Segment Open
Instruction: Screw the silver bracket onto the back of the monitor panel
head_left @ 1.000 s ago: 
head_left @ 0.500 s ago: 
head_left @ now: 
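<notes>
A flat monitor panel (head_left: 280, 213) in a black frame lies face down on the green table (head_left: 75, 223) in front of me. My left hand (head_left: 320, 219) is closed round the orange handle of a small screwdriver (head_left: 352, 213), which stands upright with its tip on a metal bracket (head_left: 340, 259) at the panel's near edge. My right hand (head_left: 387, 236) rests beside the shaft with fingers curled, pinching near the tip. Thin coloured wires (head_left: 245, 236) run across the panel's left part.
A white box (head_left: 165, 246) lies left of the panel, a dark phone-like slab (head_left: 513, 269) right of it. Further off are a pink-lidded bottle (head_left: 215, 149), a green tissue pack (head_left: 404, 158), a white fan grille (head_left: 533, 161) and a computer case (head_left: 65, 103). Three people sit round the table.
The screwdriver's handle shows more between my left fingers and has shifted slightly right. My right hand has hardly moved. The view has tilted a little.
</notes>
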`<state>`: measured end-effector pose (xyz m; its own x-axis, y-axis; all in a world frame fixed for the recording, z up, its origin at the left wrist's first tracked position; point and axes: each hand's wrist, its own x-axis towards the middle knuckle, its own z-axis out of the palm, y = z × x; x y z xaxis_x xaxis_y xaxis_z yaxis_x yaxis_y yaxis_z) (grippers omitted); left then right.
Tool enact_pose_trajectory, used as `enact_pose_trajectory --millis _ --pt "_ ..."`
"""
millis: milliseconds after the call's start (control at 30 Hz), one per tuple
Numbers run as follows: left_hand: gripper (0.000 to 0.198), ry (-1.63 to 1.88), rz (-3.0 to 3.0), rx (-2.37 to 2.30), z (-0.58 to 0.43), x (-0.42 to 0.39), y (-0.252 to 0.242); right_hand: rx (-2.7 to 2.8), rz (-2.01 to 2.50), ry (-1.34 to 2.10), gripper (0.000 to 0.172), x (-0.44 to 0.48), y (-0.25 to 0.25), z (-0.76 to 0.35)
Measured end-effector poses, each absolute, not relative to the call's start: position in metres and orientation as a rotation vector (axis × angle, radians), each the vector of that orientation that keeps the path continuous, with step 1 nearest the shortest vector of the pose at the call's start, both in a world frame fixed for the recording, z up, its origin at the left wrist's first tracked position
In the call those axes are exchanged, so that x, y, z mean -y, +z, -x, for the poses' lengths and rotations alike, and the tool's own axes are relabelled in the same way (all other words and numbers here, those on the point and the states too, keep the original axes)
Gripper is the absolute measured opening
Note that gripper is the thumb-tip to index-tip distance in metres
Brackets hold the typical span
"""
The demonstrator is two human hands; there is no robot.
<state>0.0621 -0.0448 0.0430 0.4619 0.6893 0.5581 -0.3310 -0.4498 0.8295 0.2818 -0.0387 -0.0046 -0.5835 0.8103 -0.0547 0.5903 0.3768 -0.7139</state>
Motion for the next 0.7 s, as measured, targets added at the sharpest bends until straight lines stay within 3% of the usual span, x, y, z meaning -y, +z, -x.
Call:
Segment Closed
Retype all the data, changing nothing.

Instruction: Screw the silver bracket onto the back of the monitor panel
head_left @ 1.000 s ago: 
head_left @ 0.500 s ago: 
head_left @ now: 
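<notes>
A flat monitor panel (head_left: 280, 213) in a black frame lies face down on the green table (head_left: 75, 223) in front of me. My left hand (head_left: 320, 219) is closed round the orange handle of a small screwdriver (head_left: 352, 213), which stands upright with its tip on a metal bracket (head_left: 340, 259) at the panel's near edge. My right hand (head_left: 387, 236) rests beside the shaft with fingers curled, pinching near the tip. Thin coloured wires (head_left: 245, 236) run across the panel's left part.
A white box (head_left: 165, 246) lies left of the panel, a dark phone-like slab (head_left: 513, 269) right of it. Further off are a pink-lidded bottle (head_left: 215, 149), a green tissue pack (head_left: 404, 158), a white fan grille (head_left: 533, 161) and a computer case (head_left: 65, 103). Three people sit round the table.
The screwdriver's handle shows more between my left fingers and has shifted slightly right. My right hand has hardly moved. The view has tilted a little.
</notes>
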`<state>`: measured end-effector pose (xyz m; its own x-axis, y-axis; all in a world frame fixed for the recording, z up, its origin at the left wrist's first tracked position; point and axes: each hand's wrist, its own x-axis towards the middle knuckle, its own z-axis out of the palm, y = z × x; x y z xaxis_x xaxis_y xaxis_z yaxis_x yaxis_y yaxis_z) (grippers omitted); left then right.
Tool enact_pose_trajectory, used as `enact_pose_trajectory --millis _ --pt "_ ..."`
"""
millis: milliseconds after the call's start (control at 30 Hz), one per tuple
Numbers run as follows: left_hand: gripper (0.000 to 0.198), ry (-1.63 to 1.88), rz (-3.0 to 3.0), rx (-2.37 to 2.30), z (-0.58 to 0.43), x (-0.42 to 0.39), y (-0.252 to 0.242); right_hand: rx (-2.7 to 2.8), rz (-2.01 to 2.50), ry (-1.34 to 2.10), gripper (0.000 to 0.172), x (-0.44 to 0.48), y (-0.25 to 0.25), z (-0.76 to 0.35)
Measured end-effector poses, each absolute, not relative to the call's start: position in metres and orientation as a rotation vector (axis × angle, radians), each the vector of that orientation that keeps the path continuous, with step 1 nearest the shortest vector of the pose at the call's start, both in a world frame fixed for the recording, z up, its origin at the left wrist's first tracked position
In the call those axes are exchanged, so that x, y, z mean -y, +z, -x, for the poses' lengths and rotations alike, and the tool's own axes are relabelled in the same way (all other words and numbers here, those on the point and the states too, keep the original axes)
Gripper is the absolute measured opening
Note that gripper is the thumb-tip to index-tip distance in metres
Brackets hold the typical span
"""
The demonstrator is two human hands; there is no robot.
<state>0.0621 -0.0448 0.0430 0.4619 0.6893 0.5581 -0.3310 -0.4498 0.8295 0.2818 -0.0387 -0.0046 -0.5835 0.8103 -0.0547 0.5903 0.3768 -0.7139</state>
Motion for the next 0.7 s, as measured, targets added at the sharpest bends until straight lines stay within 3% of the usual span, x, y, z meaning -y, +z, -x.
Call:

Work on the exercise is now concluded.